▸ **AIM OF THE TASK**: An exact reproduction of the records is required, with all pictures omitted.

******

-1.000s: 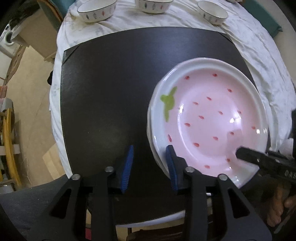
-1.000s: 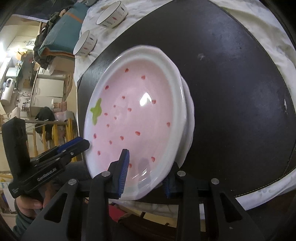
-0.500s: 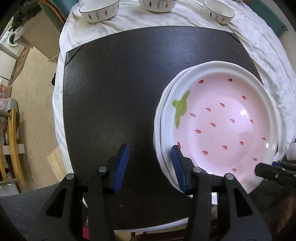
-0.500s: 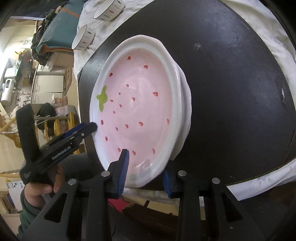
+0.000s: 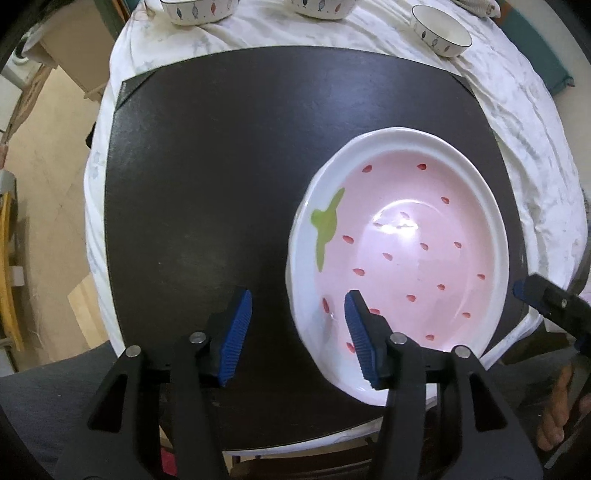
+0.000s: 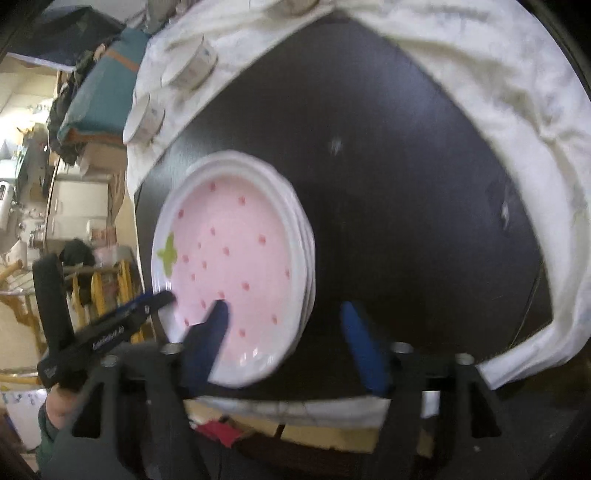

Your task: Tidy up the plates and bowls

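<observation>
A pink plate point(image 5: 406, 243) with small red seed marks, a green leaf shape and a white rim lies on top of a stack of white plates point(image 6: 308, 258), which sits on a black mat point(image 5: 207, 192) spread over a round table covered by a rumpled white cloth point(image 5: 524, 122). In the left wrist view the stack occupies the right side of the mat, near its front edge. The left gripper point(image 5: 297, 334) points down at the table, and its jaws are opening; its two blue pads stand apart, one over bare mat just left of the plates and the other over the pink plate's near-left rim, neither visibly pressing on the plate. The right gripper point(image 6: 286, 347) is seen in its own blurred view with its jaws opening wide: one blue pad hangs over the near part of the pink plate, the other over the mat to the right of the stack, so the stack's near edge lies between them without being pinched. The tip of the right gripper also shows at the right edge of the left wrist view, just beside the plates. Three white bowls with small fish patterns point(image 5: 441, 35) stand on the cloth beyond the mat's far edge, well apart from the plates.
</observation>
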The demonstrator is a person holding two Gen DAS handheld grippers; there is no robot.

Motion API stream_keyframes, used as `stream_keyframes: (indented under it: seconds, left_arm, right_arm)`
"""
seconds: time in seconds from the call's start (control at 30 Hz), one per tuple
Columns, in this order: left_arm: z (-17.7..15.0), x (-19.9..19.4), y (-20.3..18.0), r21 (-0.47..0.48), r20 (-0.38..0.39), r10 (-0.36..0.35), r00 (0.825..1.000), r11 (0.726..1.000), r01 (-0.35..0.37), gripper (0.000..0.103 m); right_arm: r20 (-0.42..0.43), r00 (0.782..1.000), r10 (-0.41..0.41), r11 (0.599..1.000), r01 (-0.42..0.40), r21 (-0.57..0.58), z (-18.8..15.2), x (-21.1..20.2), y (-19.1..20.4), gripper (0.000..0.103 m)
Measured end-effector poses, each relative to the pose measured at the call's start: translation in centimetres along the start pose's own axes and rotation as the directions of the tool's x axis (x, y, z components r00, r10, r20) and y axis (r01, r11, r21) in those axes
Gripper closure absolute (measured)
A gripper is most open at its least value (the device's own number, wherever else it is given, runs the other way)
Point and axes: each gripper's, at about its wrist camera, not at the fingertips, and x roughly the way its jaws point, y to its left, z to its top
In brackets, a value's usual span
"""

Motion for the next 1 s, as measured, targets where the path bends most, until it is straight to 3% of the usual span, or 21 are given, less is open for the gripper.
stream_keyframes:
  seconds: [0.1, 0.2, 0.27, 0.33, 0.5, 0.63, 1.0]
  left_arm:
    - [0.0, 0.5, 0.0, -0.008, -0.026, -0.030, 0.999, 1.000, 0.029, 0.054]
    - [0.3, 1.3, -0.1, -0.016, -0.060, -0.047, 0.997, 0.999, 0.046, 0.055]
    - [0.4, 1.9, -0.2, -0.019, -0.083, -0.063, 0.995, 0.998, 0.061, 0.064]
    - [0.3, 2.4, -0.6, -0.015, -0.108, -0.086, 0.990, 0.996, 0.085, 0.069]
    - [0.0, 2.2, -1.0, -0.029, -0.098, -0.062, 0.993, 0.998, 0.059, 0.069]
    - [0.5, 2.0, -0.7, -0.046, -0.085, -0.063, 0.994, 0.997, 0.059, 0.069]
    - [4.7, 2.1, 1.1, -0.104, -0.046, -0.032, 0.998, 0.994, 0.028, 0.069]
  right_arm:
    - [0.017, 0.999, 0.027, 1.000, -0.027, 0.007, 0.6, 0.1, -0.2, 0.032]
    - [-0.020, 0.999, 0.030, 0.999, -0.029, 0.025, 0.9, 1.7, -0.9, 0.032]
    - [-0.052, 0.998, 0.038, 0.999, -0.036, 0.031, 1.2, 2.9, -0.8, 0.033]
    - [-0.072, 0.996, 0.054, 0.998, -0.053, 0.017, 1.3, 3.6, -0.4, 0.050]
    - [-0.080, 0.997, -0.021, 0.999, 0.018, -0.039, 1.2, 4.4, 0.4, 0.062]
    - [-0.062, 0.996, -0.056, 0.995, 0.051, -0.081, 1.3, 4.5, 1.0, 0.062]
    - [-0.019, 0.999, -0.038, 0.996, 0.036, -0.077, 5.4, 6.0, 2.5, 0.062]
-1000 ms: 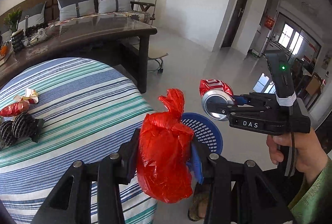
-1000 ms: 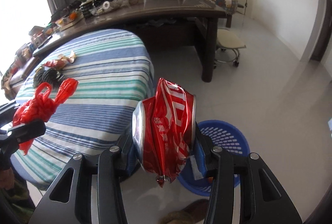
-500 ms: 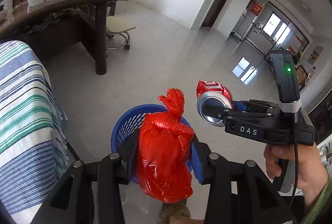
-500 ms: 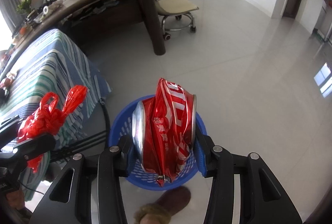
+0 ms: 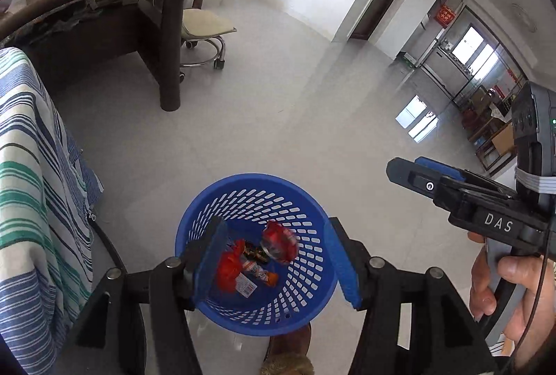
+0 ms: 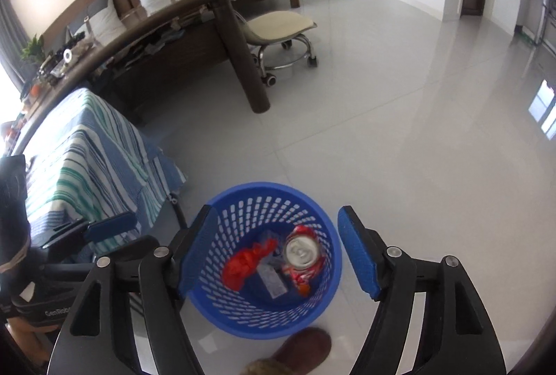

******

▸ **RESPONSE TO THIS TASK**:
-1.000s: 
-1.000s: 
-0.500s: 
-0.500s: 
+0.000s: 
+0.000s: 

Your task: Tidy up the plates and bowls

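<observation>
A pink plate point(image 5: 406, 243) with small red seed marks, a green leaf shape and a white rim lies on top of a stack of white plates point(image 6: 308, 258), which sits on a black mat point(image 5: 207, 192) spread over a round table covered by a rumpled white cloth point(image 5: 524, 122). In the left wrist view the stack occupies the right side of the mat, near its front edge. The left gripper point(image 5: 297, 334) points down at the table, and its jaws are opening; its two blue pads stand apart, one over bare mat just left of the plates and the other over the pink plate's near-left rim, neither visibly pressing on the plate. The right gripper point(image 6: 286, 347) is seen in its own blurred view with its jaws opening wide: one blue pad hangs over the near part of the pink plate, the other over the mat to the right of the stack, so the stack's near edge lies between them without being pinched. The tip of the right gripper also shows at the right edge of the left wrist view, just beside the plates. Three white bowls with small fish patterns point(image 5: 441, 35) stand on the cloth beyond the mat's far edge, well apart from the plates.
</observation>
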The demonstrator is a person holding two Gen DAS handheld grippers; there is no robot.

Motion API stream_keyframes, used as `stream_keyframes: (indented under it: seconds, left_arm, right_arm)`
"""
seconds: time in seconds from the call's start (control at 30 Hz), one per tuple
Columns, in this order: left_arm: z (-17.7..15.0), x (-19.9..19.4), y (-20.3..18.0), r21 (-0.47..0.48), r20 (-0.38..0.39), r10 (-0.36..0.35), r00 (0.825..1.000), r11 (0.726..1.000), r01 (-0.35..0.37), gripper (0.000..0.103 m); right_arm: r20 (-0.42..0.43), r00 (0.782..1.000), r10 (-0.41..0.41), r11 (0.599..1.000), r01 (-0.42..0.40), r21 (-0.57..0.58), z (-18.8..15.2), x (-21.1..20.2), y (-19.1..20.4), gripper (0.000..0.103 m)
Measured end-effector poses, each relative to the pose measured at the call's start: translation in centimetres along the start pose's own axes and rotation as the directions of the tool's x axis (x, y, z components r00, r10, r20) and y axis (r01, r11, r21) in those axes
Gripper closure absolute (measured)
A gripper is most open at its least value (the device's own number, wherever else it is given, runs the other way)
Point and axes: each gripper's, at about its wrist camera, not at the fingertips, and x roughly the way its jaws point, y to its left, z to its top
In brackets, a value's usual span
"""

Motion for the next 1 s, as measured, targets where the path bends most, until it is straight to 3% of the usual span, or 21 are given, less is open for the gripper.
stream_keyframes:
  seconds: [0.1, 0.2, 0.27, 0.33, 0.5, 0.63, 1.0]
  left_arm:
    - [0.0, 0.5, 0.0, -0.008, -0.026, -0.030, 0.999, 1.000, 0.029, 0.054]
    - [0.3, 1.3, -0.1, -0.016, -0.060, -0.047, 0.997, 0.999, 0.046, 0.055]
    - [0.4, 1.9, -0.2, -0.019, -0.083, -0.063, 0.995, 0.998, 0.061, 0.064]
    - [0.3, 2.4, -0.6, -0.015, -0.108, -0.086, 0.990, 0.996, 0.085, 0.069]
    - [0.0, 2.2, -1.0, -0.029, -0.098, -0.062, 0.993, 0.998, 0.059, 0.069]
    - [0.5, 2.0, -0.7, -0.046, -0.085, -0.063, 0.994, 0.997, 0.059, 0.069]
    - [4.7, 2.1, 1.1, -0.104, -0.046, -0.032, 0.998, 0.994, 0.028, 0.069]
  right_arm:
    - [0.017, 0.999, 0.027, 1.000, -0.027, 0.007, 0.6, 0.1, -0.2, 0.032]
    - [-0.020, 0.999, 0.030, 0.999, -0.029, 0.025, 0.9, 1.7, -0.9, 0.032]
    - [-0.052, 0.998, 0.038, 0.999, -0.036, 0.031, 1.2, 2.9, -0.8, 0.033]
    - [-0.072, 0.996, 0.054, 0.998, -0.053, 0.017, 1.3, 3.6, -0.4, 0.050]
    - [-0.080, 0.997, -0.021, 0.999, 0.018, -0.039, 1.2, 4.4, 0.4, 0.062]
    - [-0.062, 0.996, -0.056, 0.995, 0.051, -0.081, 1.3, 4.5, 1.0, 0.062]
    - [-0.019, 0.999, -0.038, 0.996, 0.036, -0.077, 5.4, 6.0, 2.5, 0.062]
-1000 ms: 
-1000 ms: 
-500 ms: 
-500 ms: 
+0 ms: 
+0 ms: 

The exercise ends with this answer.